In 1895, his mother Kamileh packed up her four children—Bhutros, Kahlil (then twelve), Marianna, and Sultana—and sailed to America. They settled in Boston, in the South End, a squalid ghetto filled with immigrants from various countries. (Today, it is Boston’s Chinatown.)

Kamileh, like many other Syrian immigrants, became a pack peddler; that is, she went door to door, selling lace and linens out of a basket she carried on her back. Within a year, she had put aside enough money to set Bhutros up in a drygoods store.

The two girls were sent out to work as seamstresses; neither ever learned to read or write. Kahlil alone was excused from putting food on the table. He went to school, for the first time.

He enrolled in an art class at a nearby settlement house, and through his teacher he was sent to a man named Fred Holland Day. In European art, this was the period of the Decadents.

Theosophy, espoused by Madame Blavatsky, became a craze. People went to séances, dabbled in drugs, and scorned the ugly-hearted West in favor of the more spiritual East. Above all, they made a religion of art.

Day, thirty-two years old and financially independent, was a leader of the Boston outpost of this movement.
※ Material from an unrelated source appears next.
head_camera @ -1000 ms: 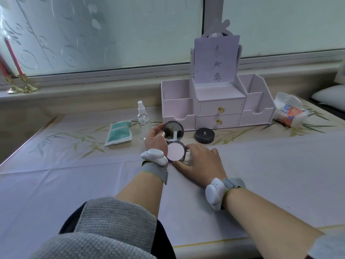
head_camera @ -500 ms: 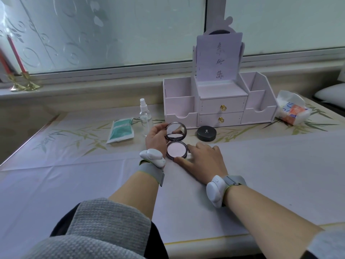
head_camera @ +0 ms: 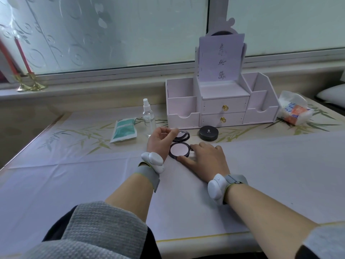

He wore a turban, smoked a hookah, and read by candlelight. He did serious work, however. He and his friends founded two arts magazines, and he was a partner in a publishing house that produced exquisite books.

By the 1890’s, Day’s main interest was photography. He particularly liked to photograph beautiful young boys of “exotic” origin, sometimes nude, sometimes in their native costumes, and he often recruited them from the streets of the South End. When the thirteen-year-old Gibran turned up at Day’s door, in 1896, he became one of the models.

Day was especially taken with Gibran. He made him his pupil and assistant, and he introduced him to the literature of the nineteenth century, the Romantic poets and their Symbolist inheritors.

Robin Waterfield, in his biography, says that this syllabus, with its emphasis on suffering, prophecy, and the religion of love, was the rock on which Gibran built his later style.

According to Waterfield, Day also gave Gibran his “pretensions.” Imagine what it was like for a child from the ghetto to walk into this world of comfort and beauty, a world, furthermore, where a person could make a life of art.

Fortuitously, Gibran already fitted into Day’s milieu in a small way: he was “Oriental.”

Day made a fuss over Gibran’s origins, treated him, Waterfield says, like a “Middle Eastern princeling.” Gibran looked the part. He was very handsome, and also reticent. A later mentor declared him a mystic, “a young prophet.” (This was before he had published anything professionally.) And so he began to see himself that way.

Soon, he had something to show.

Day held an exhibition of Gibran’s drawings in his studio in 1904. They were products of their time, or a slightly earlier time, that of the European Symbolist painters: Puvis de Chavannes, Eugène Carrière, Gustave Moreau. Often, in the foreground, one saw a sort of pileup of faceless humanity, while in the background there hovered a Greater Power—an angel, perhaps, or just a sort of milky miasma, suggestive of mystery and the soul.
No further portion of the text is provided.